§ **Task goal**: The answer must be every line of the data that holds the word "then".

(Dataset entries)

◇ ◇ ◇ ◇ ◇

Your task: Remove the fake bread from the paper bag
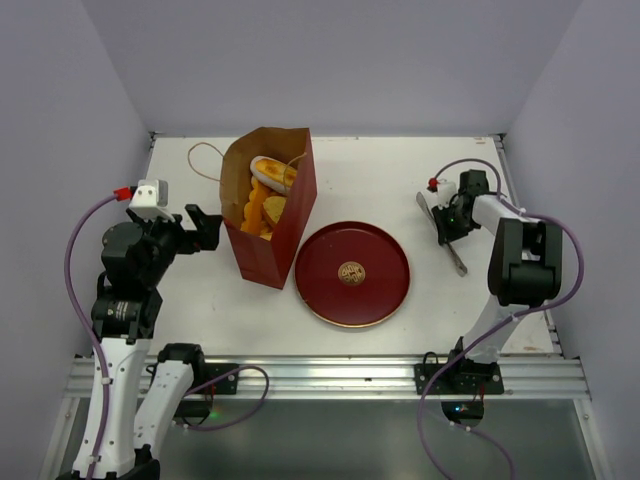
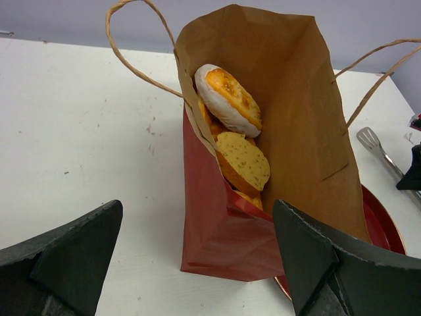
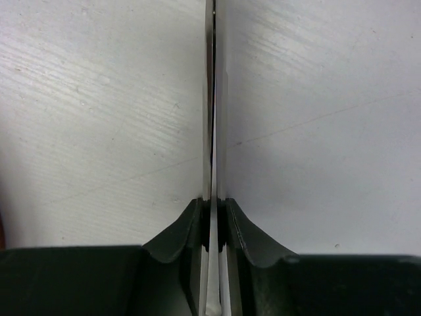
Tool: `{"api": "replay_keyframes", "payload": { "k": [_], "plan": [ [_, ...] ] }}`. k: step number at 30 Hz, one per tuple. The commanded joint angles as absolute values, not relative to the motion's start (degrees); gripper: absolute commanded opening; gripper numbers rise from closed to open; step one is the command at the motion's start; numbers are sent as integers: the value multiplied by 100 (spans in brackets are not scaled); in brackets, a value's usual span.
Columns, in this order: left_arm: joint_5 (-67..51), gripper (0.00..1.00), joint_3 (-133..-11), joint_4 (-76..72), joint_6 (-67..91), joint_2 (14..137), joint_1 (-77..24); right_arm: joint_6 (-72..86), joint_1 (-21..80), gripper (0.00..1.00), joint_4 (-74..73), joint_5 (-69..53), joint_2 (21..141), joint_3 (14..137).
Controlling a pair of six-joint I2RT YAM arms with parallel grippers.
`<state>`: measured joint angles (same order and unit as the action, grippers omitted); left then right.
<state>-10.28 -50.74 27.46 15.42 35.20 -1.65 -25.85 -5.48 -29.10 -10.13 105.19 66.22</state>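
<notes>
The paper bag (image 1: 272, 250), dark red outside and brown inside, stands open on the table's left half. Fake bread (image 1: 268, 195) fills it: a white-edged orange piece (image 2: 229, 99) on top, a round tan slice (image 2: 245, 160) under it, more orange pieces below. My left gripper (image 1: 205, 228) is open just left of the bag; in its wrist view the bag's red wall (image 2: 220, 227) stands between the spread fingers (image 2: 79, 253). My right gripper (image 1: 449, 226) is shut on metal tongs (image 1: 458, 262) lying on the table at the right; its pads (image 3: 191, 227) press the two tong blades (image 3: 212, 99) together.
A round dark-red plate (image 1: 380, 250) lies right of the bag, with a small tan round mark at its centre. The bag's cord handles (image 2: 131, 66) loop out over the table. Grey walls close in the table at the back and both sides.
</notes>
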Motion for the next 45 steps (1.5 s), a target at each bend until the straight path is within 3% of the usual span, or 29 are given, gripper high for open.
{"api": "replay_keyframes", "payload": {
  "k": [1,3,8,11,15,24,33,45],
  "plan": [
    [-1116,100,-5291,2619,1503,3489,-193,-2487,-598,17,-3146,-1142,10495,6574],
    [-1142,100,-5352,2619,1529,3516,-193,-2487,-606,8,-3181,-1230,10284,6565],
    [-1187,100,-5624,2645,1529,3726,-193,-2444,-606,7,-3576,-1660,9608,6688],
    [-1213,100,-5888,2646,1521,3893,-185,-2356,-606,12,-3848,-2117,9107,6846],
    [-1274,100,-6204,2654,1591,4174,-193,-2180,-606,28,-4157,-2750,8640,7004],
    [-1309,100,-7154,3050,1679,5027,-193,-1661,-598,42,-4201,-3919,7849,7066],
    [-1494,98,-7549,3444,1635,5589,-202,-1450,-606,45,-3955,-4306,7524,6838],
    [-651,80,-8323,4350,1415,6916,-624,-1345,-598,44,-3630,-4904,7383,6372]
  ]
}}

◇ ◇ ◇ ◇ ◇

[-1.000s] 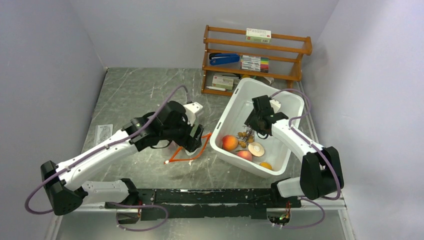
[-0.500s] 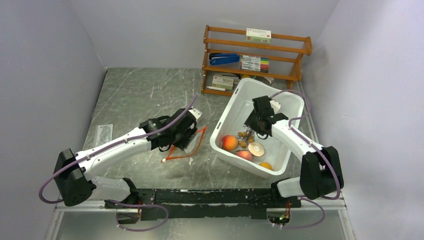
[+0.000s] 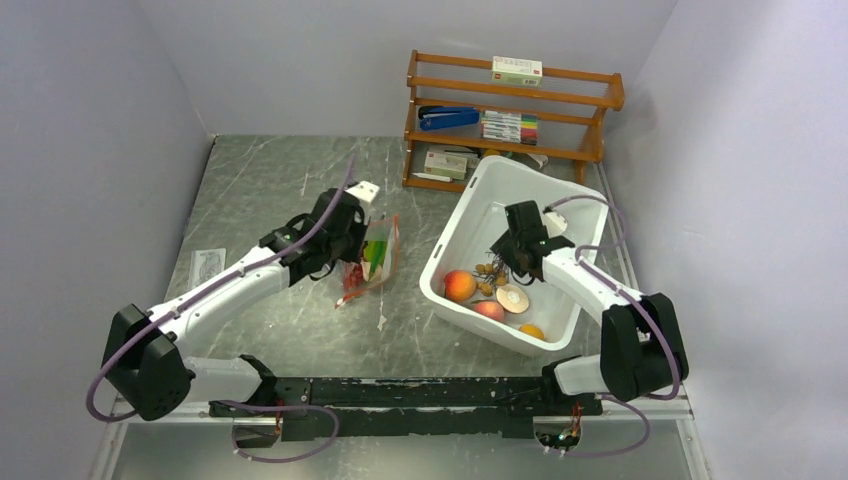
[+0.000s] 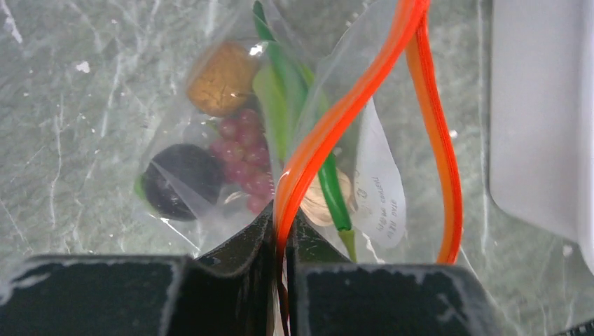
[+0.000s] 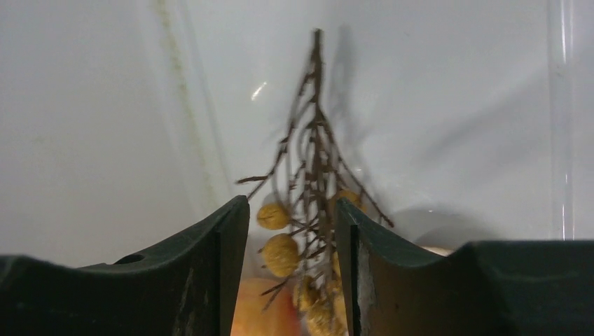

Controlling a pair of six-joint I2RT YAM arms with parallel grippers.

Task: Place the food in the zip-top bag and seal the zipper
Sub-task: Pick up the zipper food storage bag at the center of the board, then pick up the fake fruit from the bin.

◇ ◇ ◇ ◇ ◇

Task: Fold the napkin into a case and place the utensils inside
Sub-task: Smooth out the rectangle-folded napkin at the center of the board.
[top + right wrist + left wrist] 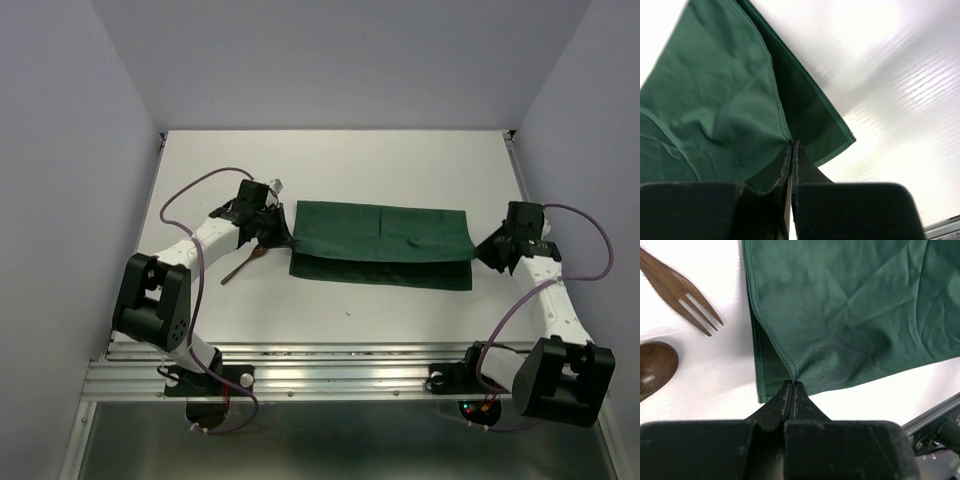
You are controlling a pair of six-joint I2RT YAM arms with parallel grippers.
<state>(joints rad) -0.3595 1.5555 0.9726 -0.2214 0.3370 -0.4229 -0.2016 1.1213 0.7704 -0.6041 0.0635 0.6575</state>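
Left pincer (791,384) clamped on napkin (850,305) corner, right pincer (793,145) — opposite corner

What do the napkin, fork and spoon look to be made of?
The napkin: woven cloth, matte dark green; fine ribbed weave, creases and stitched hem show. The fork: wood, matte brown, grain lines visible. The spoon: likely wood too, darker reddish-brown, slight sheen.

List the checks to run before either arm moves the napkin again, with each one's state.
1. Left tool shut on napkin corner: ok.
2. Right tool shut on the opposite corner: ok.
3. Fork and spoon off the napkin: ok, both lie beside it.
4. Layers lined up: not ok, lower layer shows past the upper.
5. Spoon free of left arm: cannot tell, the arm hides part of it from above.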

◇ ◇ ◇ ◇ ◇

§ **Exercise response**:
`<state>`: measured joint angles (same order and unit as the action, grippers omitted); left then right.
Sub-task: Pick up the zipper food storage bag at the center of the board, then pick up the fake fruit from the bin.

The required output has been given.